Source data:

*** Block opens ***

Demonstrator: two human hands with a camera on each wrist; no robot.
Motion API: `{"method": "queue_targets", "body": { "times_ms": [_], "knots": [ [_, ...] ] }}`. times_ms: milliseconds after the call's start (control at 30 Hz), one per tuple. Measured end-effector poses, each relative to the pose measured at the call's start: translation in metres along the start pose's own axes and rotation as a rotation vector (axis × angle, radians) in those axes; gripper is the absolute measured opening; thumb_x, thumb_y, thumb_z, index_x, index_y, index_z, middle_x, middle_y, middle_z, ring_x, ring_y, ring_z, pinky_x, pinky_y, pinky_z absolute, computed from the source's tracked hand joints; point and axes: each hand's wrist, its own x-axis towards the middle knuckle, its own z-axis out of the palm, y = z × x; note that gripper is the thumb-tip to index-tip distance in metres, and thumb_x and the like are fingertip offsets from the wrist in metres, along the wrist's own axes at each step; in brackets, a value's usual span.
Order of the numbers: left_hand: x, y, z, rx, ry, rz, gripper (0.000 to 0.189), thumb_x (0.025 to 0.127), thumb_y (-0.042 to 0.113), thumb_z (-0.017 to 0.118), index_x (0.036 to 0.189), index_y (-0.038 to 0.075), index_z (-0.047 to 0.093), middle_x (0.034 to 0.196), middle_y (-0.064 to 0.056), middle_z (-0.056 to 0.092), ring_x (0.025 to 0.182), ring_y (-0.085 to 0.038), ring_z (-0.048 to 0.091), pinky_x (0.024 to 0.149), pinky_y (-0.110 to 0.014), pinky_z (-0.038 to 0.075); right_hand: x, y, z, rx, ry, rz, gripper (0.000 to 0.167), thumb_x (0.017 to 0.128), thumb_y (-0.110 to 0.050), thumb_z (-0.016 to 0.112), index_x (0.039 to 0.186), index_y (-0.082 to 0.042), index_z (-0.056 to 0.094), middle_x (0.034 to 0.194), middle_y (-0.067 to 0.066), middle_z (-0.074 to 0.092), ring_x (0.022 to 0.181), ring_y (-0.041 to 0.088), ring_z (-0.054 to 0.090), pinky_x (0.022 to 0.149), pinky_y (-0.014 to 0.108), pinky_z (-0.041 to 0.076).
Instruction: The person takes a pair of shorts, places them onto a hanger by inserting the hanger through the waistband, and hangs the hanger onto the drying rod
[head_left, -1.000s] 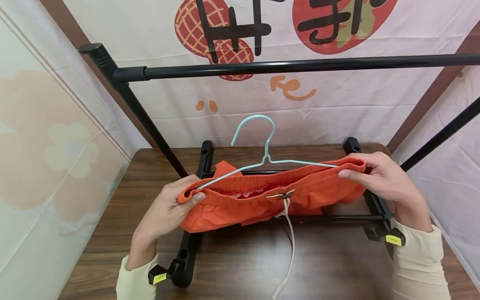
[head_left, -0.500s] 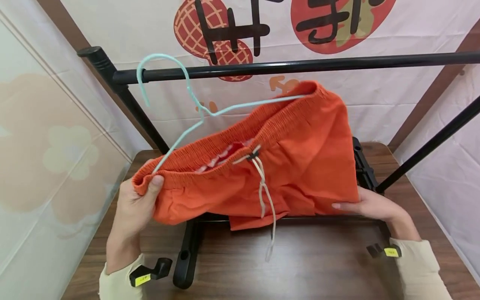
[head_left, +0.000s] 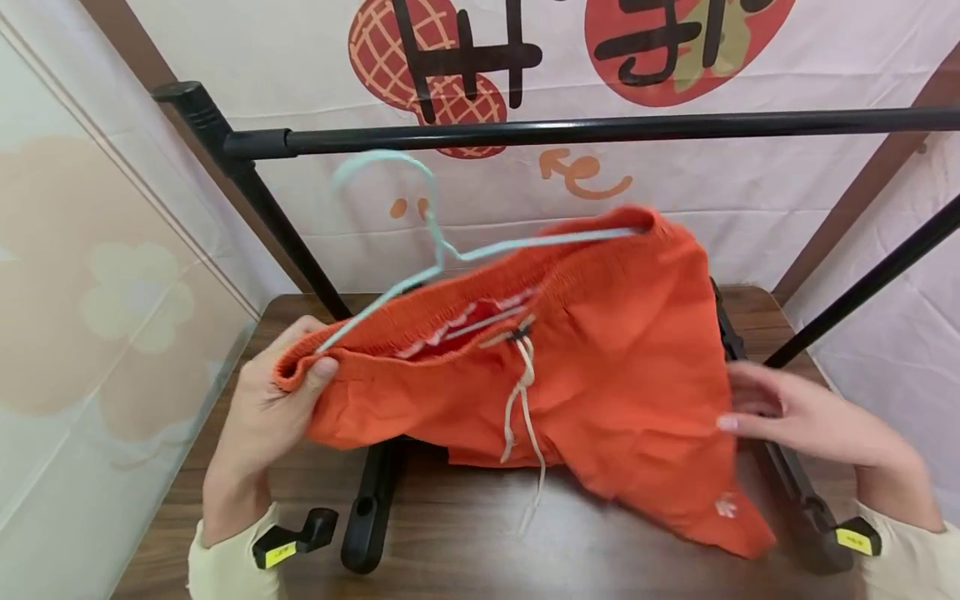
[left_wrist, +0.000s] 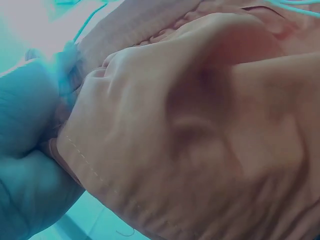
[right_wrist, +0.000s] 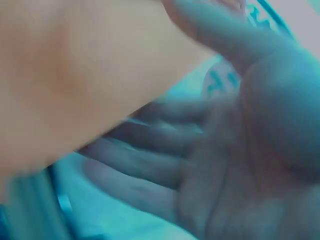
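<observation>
Orange shorts (head_left: 637, 358) with an elastic waistband hang in front of me on a light blue hanger (head_left: 438, 246), whose arms run inside the waistband. My left hand (head_left: 258, 417) pinches the waistband's left corner, thumb in front, around the hanger's end. The shorts slope up to the right, and a pale drawstring (head_left: 527, 367) dangles from the front. At the right edge of the fabric, my right hand (head_left: 817, 417) is spread loosely, thumb in front and fingers partly behind the cloth. The right wrist view shows its fingers (right_wrist: 135, 157) extended and uncurled.
A black rack's top bar (head_left: 600, 129) crosses behind and above the hanger. Its feet (head_left: 367, 508) stand on a brown wooden table (head_left: 465, 533). A printed cloth (head_left: 675, 192) forms the back wall, with another panel (head_left: 112, 275) at left.
The shorts and hanger rose toward the bar, swung left, then dropped slightly. My right hand left the waistband's right corner, moved down the shorts' side and opened; the right leg now hangs down.
</observation>
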Motion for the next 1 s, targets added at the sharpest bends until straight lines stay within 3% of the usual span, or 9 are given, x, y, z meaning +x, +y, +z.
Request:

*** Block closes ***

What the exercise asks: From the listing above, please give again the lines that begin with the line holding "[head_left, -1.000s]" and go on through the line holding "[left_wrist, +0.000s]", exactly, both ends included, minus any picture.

Task response:
[head_left, -1.000s] 
[head_left, -0.500s] 
[head_left, +0.000s] 
[left_wrist, +0.000s] 

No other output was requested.